**Items from a data source:**
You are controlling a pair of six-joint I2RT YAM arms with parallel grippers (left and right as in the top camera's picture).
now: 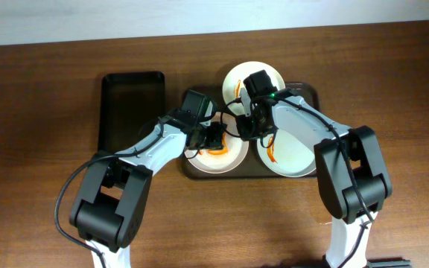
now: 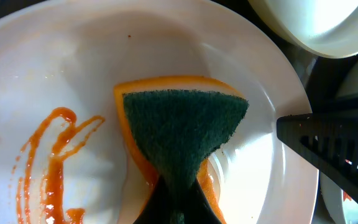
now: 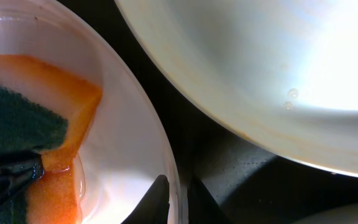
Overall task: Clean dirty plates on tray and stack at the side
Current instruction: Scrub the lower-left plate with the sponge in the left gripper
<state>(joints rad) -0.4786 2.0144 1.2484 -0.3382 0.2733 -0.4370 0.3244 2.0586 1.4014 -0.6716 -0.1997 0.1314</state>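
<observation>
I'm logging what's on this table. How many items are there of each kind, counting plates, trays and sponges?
White plates: 3
Brown tray: 1
Black tray: 1
Sponge: 1
Total: 6

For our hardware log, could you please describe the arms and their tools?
The left arm and right arm have white links between bulky black joints, with black cables looping alongside. The left tool and right tool are black; a green light shows near the right one.
</observation>
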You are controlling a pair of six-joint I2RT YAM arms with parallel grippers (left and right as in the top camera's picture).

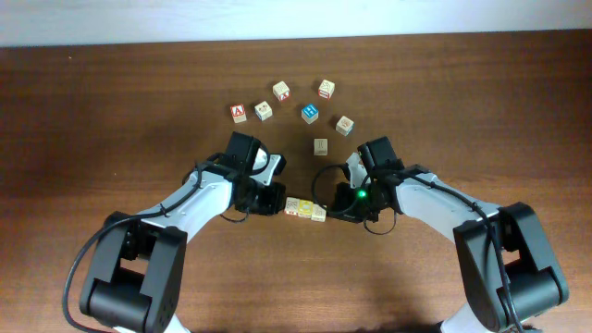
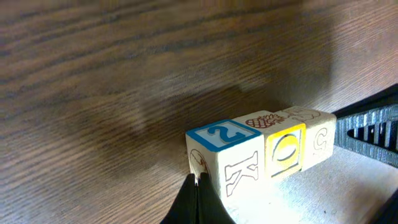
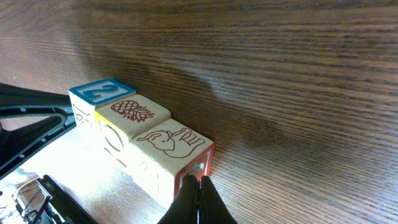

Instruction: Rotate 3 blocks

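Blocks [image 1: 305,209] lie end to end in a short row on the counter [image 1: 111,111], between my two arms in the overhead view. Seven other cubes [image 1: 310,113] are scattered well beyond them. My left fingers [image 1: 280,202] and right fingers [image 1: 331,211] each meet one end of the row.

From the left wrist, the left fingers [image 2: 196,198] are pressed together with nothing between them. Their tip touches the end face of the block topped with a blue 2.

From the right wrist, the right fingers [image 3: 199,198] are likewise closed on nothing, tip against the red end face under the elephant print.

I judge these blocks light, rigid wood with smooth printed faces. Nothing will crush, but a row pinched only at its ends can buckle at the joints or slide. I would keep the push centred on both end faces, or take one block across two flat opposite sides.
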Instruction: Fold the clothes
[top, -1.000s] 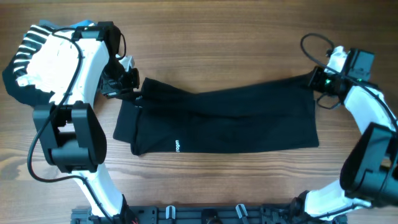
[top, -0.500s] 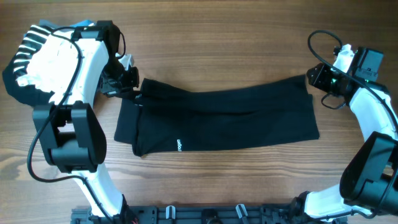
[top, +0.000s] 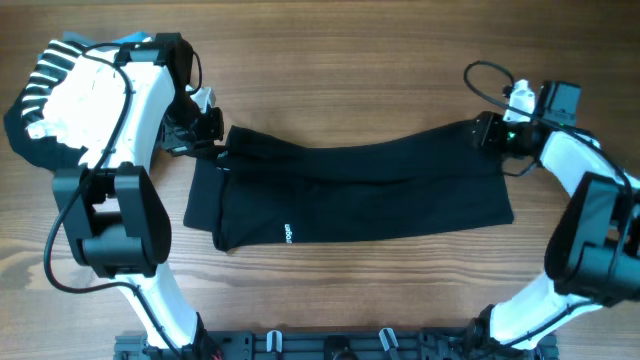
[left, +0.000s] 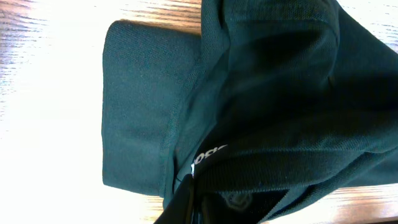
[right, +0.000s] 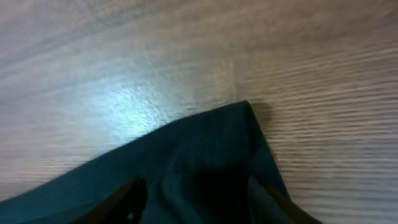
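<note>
Now: long fold looks done, ends come next

I see the large plain black T-shirt of soft cloth (top: 360, 195) lying as one long band across the middle of the brown wooden surface (top: 350, 70). So I think the long fold is made and the short folds are still to do.

My left fingers (top: 212, 140) are shut tight on the top left corner of the shirt. My right fingers (top: 488, 134) sit at the top right corner. They are partly open and hold nothing that I can see.

Next, I think the right fingers must close on that corner. Then that end can be carried over toward the middle. The cloth is soft, so I would grab all the layers, or one may slip and drag.

From above I get the whole shirt, both arms and the small white label mark (top: 284, 235) near the front edge. I cannot see the gaps between fingers there.

The right wrist view is blurry, but it shows the right fingers (right: 132, 194) standing apart, with the shirt corner flat on the wood between them. The left wrist view shows cloth bunched up to the fingers and a sleeve lying flat.
</note>
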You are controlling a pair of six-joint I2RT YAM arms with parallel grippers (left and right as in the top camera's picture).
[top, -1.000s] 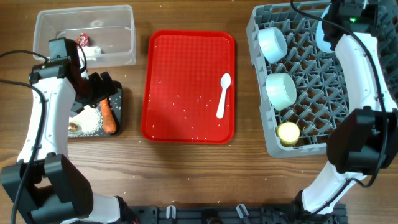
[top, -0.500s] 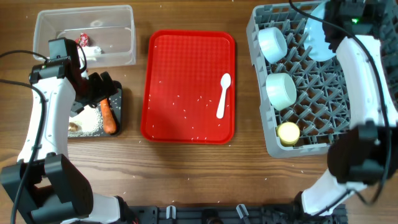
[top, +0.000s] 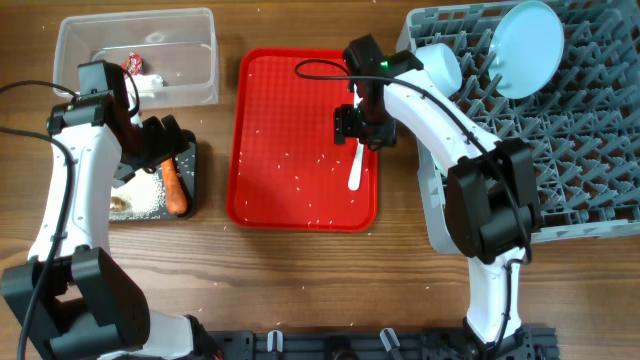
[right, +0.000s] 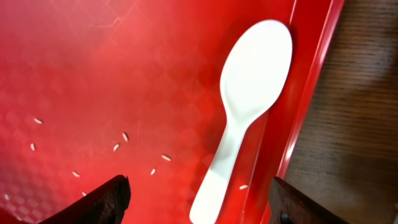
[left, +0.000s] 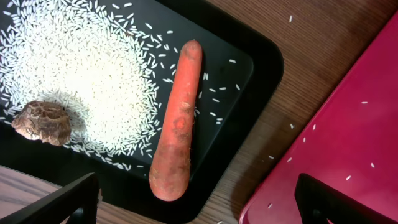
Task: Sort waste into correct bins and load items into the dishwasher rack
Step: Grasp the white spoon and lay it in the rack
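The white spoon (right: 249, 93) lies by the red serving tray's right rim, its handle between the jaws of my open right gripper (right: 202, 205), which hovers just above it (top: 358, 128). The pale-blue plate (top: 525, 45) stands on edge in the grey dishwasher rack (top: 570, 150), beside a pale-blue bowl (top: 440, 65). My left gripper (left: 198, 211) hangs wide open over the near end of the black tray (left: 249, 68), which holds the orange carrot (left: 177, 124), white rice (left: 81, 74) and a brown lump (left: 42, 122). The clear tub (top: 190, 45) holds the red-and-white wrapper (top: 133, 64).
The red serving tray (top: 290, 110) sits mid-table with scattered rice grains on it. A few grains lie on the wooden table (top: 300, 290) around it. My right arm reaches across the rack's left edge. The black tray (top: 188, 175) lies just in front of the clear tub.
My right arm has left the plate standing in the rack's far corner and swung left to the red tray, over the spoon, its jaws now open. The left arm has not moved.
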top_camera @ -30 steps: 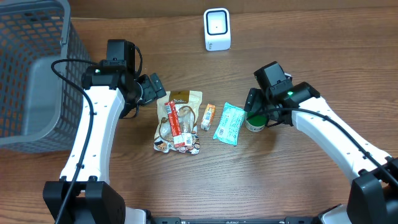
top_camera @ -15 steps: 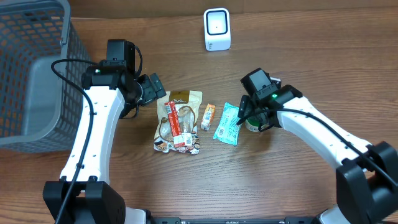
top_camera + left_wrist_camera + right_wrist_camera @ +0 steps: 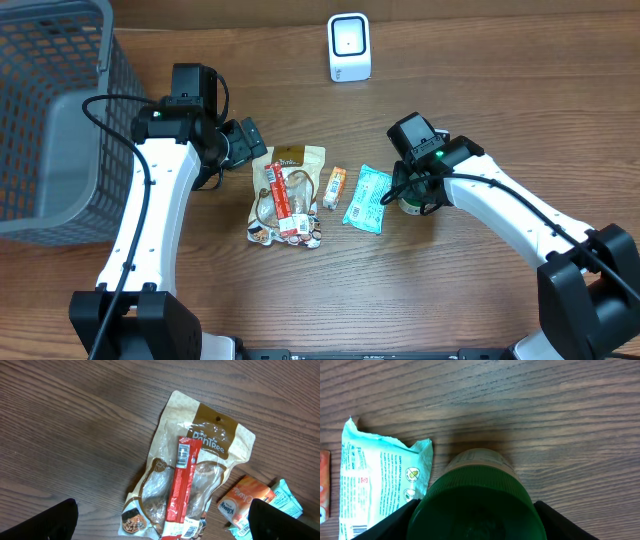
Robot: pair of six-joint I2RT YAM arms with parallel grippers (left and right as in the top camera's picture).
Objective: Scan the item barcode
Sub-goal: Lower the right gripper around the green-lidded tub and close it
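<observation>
Right claw (image 3: 477, 527): poised over the green-capped bottle (image 3: 477, 495), with one of its fingers (image 3: 400, 522) at 9 o'clock of the cap and the other at 3 o'clock. In the wrist view both sit hard against the cap's edge. I cannot tell whether they press on it or merely flank it. Left claw (image 3: 162, 522): released, spread wide, holding nothing, hovering over the brown pouch (image 3: 210, 440).

Location of item. The bottle stands upright on the bench (image 3: 500, 80), at the 3 o'clock end of the row of goods. It is just beside the teal packet (image 3: 368, 198), whose corner lies near its base at 9 o'clock. The scanner (image 3: 349, 47) stands at 12 o'clock on the bench, well apart, roughly at 11 o'clock from the bottle. No barcode shows on the bottle in any view; I judge it sits on the side wall, hidden under the cap.

Step in hand, as I judge it: securing the bottle for the carry to the scanner.

Recommendations:
- Centre the cap between my fingers so both meet it together; an uneven touch could tip the bottle toward the packet.
- The cap is round, so grip squarely across its widest line, and firmly.
- Lift straight up before travelling, clear of the teal packet.
- At the scanner, expect to tilt and turn the bottle until its code faces the window.
- The left claw should keep off the pouch, the red stick (image 3: 182, 485) and the orange sachet (image 3: 245, 500).
</observation>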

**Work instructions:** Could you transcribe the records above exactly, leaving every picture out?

**Answer section:**
You are controlling a pair of six-joint I2RT YAM arms with parallel grippers (left and right as in the top camera's picture).
now: 
now: 
now: 
Overall task: Clean dirty plates on tray and stack at the side
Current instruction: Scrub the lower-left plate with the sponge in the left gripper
<state>(joints rad) -0.4786 2.0144 1.2484 -0.3382 0.2733 -0.4370 0.3244 2.0586 1.4014 -0.6716 -0.1997 0.1314</state>
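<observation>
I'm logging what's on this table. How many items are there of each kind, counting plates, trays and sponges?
White plates: 3
Brown tray: 1
Black tray: 1
Sponge: 1
Total: 6

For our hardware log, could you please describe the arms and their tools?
The left arm and right arm have white links between bulky black joints, with black cables looping alongside. The left tool and right tool are black; a green light shows near the right one.
</observation>
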You are controlling a pair of six-joint I2RT YAM arms with parallel grippers (left and right as in the top camera's picture).


Instruction: Rotate 3 blocks

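Blocks [image 1: 305,209] lie end to end in a short row on the counter [image 1: 111,111], between my two arms in the overhead view. Seven other cubes [image 1: 310,113] are scattered well beyond them. My left fingers [image 1: 280,202] and right fingers [image 1: 331,211] each meet one end of the row.

From the left wrist, the left fingers [image 2: 196,198] are pressed together with nothing between them. Their tip touches the end face of the block topped with a blue 2.

From the right wrist, the right fingers [image 3: 199,198] are likewise closed on nothing, tip against the red end face under the elephant print.

I judge these blocks light, rigid wood with smooth printed faces. Nothing will crush, but a row pinched only at its ends can buckle at the joints or slide. I would keep the push centred on both end faces, or take one block across two flat opposite sides.
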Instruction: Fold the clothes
[top, -1.000s] 
[top, -0.500s] 
[top, +0.000s] 
[left, +0.000s] 
[right, +0.000s] 
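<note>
Now: long fold looks done, ends come next

I see the large plain black T-shirt of soft cloth (top: 360, 195) lying as one long band across the middle of the brown wooden surface (top: 350, 70). So I think the long fold is made and the short folds are still to do.

My left fingers (top: 212, 140) are shut tight on the top left corner of the shirt. My right fingers (top: 488, 134) sit at the top right corner. They are partly open and hold nothing that I can see.

Next, I think the right fingers must close on that corner. Then that end can be carried over toward the middle. The cloth is soft, so I would grab all the layers, or one may slip and drag.

From above I get the whole shirt, both arms and the small white label mark (top: 284, 235) near the front edge. I cannot see the gaps between fingers there.

The right wrist view is blurry, but it shows the right fingers (right: 132, 194) standing apart, with the shirt corner flat on the wood between them. The left wrist view shows cloth bunched up to the fingers and a sleeve lying flat.
</note>
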You are controlling a pair of six-joint I2RT YAM arms with parallel grippers (left and right as in the top camera's picture).
[top, -1.000s] 
[top, -0.500s] 
[top, +0.000s] 
[right, +0.000s] 
[left, +0.000s] 
Task: Sort waste into correct bins and load items into the dishwasher rack
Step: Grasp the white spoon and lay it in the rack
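The white spoon (right: 249, 93) lies by the red serving tray's right rim, its handle between the jaws of my open right gripper (right: 202, 205), which hovers just above it (top: 358, 128). The pale-blue plate (top: 525, 45) stands on edge in the grey dishwasher rack (top: 570, 150), beside a pale-blue bowl (top: 440, 65). My left gripper (left: 198, 211) hangs wide open over the near end of the black tray (left: 249, 68), which holds the orange carrot (left: 177, 124), white rice (left: 81, 74) and a brown lump (left: 42, 122). The clear tub (top: 190, 45) holds the red-and-white wrapper (top: 133, 64).
The red serving tray (top: 290, 110) sits mid-table with scattered rice grains on it. A few grains lie on the wooden table (top: 300, 290) around it. My right arm reaches across the rack's left edge. The black tray (top: 188, 175) lies just in front of the clear tub.
My right arm has left the plate standing in the rack's far corner and swung left to the red tray, over the spoon, its jaws now open. The left arm has not moved.
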top_camera @ -30 steps: 
top_camera @ -15 steps: 
top_camera + left_wrist_camera + right_wrist_camera @ +0 steps: 
Robot: pair of six-joint I2RT YAM arms with parallel grippers (left and right as in the top camera's picture).
Objective: Scan the item barcode
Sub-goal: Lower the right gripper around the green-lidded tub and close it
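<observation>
Right claw (image 3: 477, 527): poised over the green-capped bottle (image 3: 477, 495), with one of its fingers (image 3: 400, 522) at 9 o'clock of the cap and the other at 3 o'clock. In the wrist view both sit hard against the cap's edge. I cannot tell whether they press on it or merely flank it. Left claw (image 3: 162, 522): released, spread wide, holding nothing, hovering over the brown pouch (image 3: 210, 440).

Location of item. The bottle stands upright on the bench (image 3: 500, 80), at the 3 o'clock end of the row of goods. It is just beside the teal packet (image 3: 368, 198), whose corner lies near its base at 9 o'clock. The scanner (image 3: 349, 47) stands at 12 o'clock on the bench, well apart, roughly at 11 o'clock from the bottle. No barcode shows on the bottle in any view; I judge it sits on the side wall, hidden under the cap.

Step in hand, as I judge it: securing the bottle for the carry to the scanner.

Recommendations:
- Centre the cap between my fingers so both meet it together; an uneven touch could tip the bottle toward the packet.
- The cap is round, so grip squarely across its widest line, and firmly.
- Lift straight up before travelling, clear of the teal packet.
- At the scanner, expect to tilt and turn the bottle until its code faces the window.
- The left claw should keep off the pouch, the red stick (image 3: 182, 485) and the orange sachet (image 3: 245, 500).
</observation>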

Nothing further is needed for this exercise.